WHAT IS NEEDED →
Print exactly those lines that run from the beginning of the data to the line bearing "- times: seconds", inclusive.
******
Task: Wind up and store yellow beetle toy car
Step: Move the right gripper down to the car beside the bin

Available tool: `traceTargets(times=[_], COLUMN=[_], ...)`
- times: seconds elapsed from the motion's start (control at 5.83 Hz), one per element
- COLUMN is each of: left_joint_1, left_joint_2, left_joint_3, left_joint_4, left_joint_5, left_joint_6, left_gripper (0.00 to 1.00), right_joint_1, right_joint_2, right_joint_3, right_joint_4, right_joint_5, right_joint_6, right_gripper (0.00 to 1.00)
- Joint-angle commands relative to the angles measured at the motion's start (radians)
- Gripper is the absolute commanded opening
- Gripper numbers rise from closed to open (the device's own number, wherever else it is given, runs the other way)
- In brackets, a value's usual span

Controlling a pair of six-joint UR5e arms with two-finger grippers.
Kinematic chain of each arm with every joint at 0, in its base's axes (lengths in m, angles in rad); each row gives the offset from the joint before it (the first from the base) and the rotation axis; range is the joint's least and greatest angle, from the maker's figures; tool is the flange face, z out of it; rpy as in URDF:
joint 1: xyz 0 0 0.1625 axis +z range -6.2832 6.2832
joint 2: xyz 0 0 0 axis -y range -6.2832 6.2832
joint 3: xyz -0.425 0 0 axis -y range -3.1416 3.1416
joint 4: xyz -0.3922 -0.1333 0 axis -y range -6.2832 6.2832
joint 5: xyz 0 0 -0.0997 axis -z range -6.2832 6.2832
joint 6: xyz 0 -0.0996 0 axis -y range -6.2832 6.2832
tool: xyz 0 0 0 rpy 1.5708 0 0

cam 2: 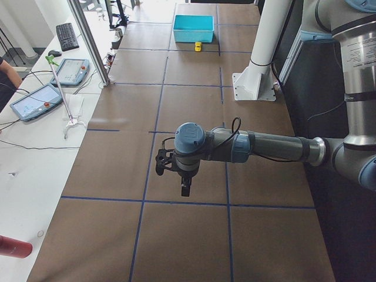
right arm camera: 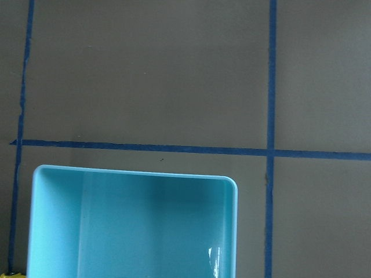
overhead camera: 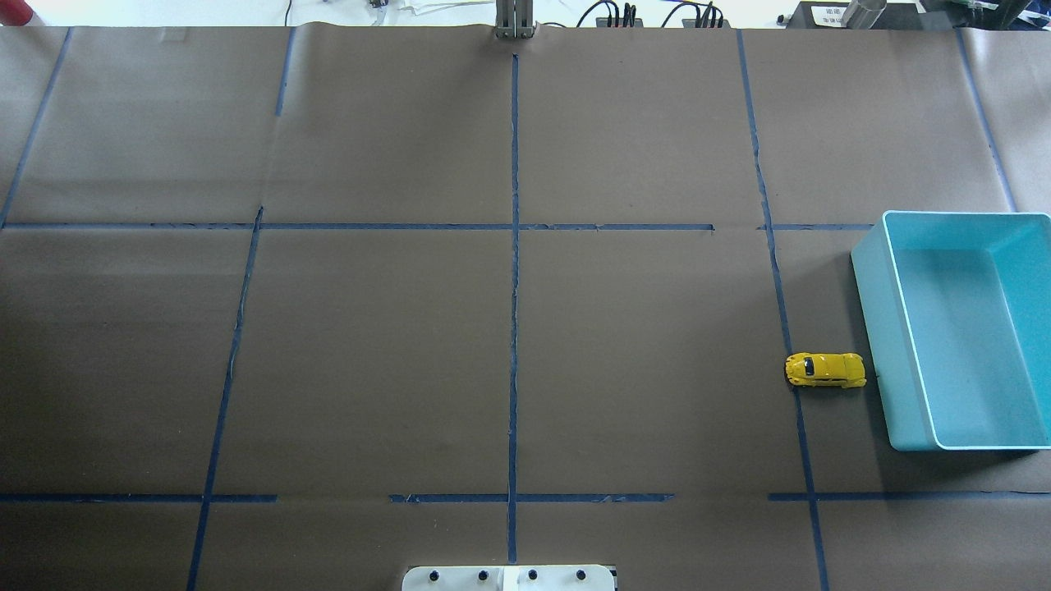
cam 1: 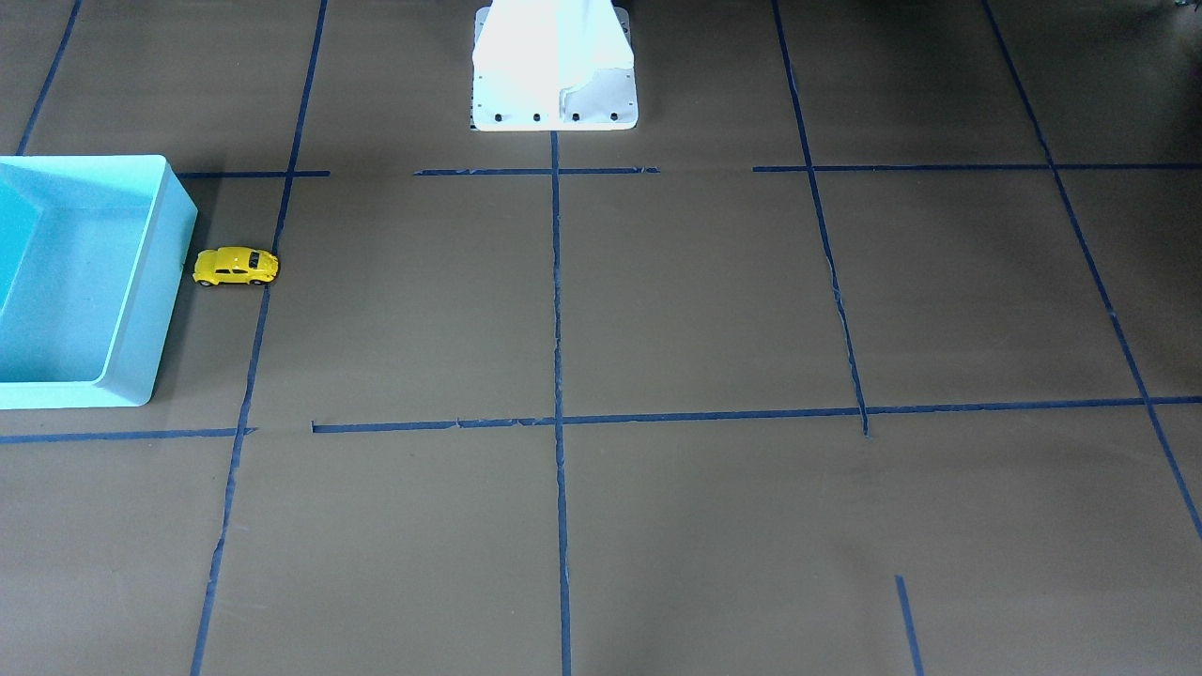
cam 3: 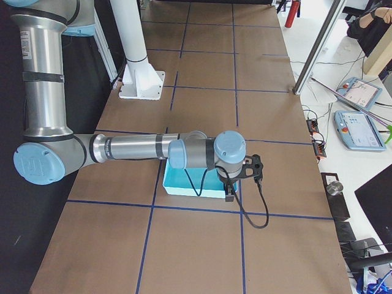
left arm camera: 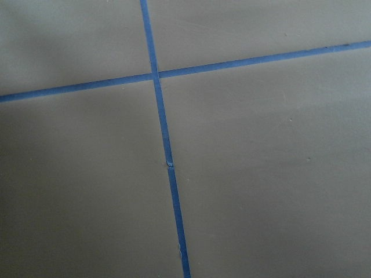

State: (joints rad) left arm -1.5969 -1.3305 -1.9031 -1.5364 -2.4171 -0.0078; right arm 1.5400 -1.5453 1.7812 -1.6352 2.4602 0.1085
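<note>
The yellow beetle toy car (cam 1: 236,267) stands on its wheels on the brown table, just beside the outer wall of the turquoise bin (cam 1: 155,310). It also shows in the overhead view (overhead camera: 824,369) next to the bin (overhead camera: 874,328), and far off in the exterior left view (cam 2: 198,46). The bin is empty. My left gripper (cam 2: 185,189) hangs above the table far from the car; I cannot tell if it is open. My right gripper (cam 3: 229,195) hangs above the bin (cam 3: 184,184); I cannot tell its state. The right wrist view looks down into the bin (right arm camera: 133,172).
Blue tape lines divide the table into squares. The white robot base (cam 1: 554,84) stands at the table's middle edge. A white side table with tablets (cam 2: 35,100) and a keyboard runs along the far edge, behind a metal post (cam 2: 88,41).
</note>
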Motion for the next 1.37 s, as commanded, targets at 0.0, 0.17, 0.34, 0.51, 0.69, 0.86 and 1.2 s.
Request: traceTargets(times=[0.0,0.17,0.34,0.51,0.69,0.86,1.2], left_joint_1=[-0.005,-0.026,-0.031,-0.031,-0.031,-0.031,-0.031], left_joint_2=[0.002,0.004,0.004,0.004,0.004,0.002,0.004], left_joint_3=[0.039,0.038,0.047,0.053,0.059,0.093,0.087], left_joint_4=[-0.001,-0.001,0.001,0.002,0.002,0.001,-0.008], left_joint_5=[0.003,0.000,-0.003,-0.004,-0.004,-0.005,-0.004], left_joint_6=[0.005,0.006,0.006,0.006,0.003,0.002,0.005], left_gripper=[1.00,1.00,1.00,1.00,1.00,1.00,1.00], right_joint_1=[-0.166,-0.235,-0.300,-0.392,-0.429,-0.436,-0.483], right_joint_2=[0.016,0.077,0.129,0.140,0.146,0.127,0.099], right_joint_3=[0.154,0.176,0.196,0.230,0.228,0.227,0.196], right_joint_4=[-0.009,-0.008,-0.003,0.011,0.099,0.119,0.181], right_joint_5=[-0.067,-0.067,-0.061,-0.060,-0.064,-0.053,-0.042], right_joint_6=[0.089,0.091,0.088,0.086,0.086,0.082,-0.149], right_gripper=[1.00,1.00,1.00,1.00,1.00,1.00,1.00])
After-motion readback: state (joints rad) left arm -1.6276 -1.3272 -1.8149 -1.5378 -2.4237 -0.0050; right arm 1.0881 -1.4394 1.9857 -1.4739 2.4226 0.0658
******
SOLVED EXERCISE →
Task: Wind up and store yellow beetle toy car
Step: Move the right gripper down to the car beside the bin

Available tool: `traceTargets(times=[_], COLUMN=[_], ...)`
- times: seconds elapsed from the motion's start (control at 5.83 Hz), one per element

The given output is the complete response.